#### [TASK DETAILS]
Starting from the first line, transcribe the whole listing exactly.

#### [PROVIDED DATA]
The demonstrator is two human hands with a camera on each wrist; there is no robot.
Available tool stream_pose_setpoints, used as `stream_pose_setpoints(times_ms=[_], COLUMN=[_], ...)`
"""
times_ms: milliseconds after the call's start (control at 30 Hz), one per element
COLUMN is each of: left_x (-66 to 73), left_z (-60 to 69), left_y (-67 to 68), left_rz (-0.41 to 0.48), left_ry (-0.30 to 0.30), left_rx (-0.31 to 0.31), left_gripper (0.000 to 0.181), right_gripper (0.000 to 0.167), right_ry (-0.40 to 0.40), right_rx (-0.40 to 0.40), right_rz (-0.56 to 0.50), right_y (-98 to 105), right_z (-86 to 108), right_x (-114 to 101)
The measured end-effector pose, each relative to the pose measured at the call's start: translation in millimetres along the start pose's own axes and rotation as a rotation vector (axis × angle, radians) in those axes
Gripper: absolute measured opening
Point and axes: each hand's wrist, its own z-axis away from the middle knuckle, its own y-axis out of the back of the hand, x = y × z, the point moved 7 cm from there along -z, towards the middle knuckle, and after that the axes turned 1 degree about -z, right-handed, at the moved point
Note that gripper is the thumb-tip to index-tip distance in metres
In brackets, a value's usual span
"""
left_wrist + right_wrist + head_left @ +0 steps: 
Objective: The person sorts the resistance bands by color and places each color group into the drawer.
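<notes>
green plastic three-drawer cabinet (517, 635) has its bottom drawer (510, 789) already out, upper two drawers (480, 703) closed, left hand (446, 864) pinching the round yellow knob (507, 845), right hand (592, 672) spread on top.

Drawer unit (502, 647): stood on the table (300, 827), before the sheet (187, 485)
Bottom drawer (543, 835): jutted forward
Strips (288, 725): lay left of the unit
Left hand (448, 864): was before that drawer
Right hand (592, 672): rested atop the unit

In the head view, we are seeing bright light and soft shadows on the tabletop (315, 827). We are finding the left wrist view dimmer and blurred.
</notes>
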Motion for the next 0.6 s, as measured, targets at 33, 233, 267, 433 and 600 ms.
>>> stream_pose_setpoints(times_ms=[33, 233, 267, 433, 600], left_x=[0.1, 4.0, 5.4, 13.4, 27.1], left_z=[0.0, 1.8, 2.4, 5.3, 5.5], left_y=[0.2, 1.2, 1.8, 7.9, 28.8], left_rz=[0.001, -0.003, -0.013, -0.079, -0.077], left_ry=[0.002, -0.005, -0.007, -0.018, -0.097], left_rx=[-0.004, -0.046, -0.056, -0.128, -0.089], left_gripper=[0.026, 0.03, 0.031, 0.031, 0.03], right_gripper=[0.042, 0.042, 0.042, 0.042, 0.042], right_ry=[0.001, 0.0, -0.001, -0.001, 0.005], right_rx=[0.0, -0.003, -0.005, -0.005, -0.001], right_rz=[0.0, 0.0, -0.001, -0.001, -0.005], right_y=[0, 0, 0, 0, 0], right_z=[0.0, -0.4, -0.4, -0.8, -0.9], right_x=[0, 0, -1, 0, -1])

#### [TASK OUTPUT]
The demonstrator is two human hands with a camera on each wrist; there is no robot.
Available tool stream_pose_setpoints, used as `stream_pose_setpoints(times_ms=[_], COLUMN=[_], ...)`
"""
times_ms: milliseconds after the call's start (control at 30 Hz), one per element
COLUMN is each of: left_x (-66 to 73), left_z (-60 to 69), left_y (-67 to 68), left_rz (-0.41 to 0.48), left_ry (-0.30 to 0.30), left_rx (-0.31 to 0.31), left_gripper (0.000 to 0.181), right_gripper (0.000 to 0.167), right_ry (-0.40 to 0.40), right_rx (-0.40 to 0.40), right_rz (-0.56 to 0.50), right_y (-98 to 105), right_z (-86 to 108), right_x (-114 to 101)
The measured end-effector pose, each relative to the pose measured at the call's start: translation in millimetres along the start pose's own axes and rotation as a rotation vector (axis × angle, radians) in those axes
Gripper: absolute measured opening
Point and axes: each hand's wrist, its own z-axis away from the middle knuckle, its own y-axis out of the back of the hand, x = y × z, the point moved 7 cm from there along -z, towards the middle knuckle, and after that the axes turned 1 degree about -z, right-handed, at the moved point
Note that gripper is the thumb-tip to index-tip distance in metres
In brackets, a value's usual span
"""
left_wrist + right_wrist + head_left @ +0 steps: 
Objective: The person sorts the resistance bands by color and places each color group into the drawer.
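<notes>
green plastic three-drawer cabinet (517, 635) has its bottom drawer (510, 789) already out, upper two drawers (480, 703) closed, left hand (446, 864) pinching the round yellow knob (507, 845), right hand (592, 672) spread on top.

Drawer unit (502, 647): stood on the table (300, 827), before the sheet (187, 485)
Bottom drawer (543, 835): jutted forward
Strips (288, 725): lay left of the unit
Left hand (448, 864): was before that drawer
Right hand (592, 672): rested atop the unit

In the head view, we are seeing bright light and soft shadows on the tabletop (315, 827). We are finding the left wrist view dimmer and blurred.
</notes>
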Motion for the next 0.6 s, as measured, targets at 33, 233, 267, 433 and 600 ms.
>>> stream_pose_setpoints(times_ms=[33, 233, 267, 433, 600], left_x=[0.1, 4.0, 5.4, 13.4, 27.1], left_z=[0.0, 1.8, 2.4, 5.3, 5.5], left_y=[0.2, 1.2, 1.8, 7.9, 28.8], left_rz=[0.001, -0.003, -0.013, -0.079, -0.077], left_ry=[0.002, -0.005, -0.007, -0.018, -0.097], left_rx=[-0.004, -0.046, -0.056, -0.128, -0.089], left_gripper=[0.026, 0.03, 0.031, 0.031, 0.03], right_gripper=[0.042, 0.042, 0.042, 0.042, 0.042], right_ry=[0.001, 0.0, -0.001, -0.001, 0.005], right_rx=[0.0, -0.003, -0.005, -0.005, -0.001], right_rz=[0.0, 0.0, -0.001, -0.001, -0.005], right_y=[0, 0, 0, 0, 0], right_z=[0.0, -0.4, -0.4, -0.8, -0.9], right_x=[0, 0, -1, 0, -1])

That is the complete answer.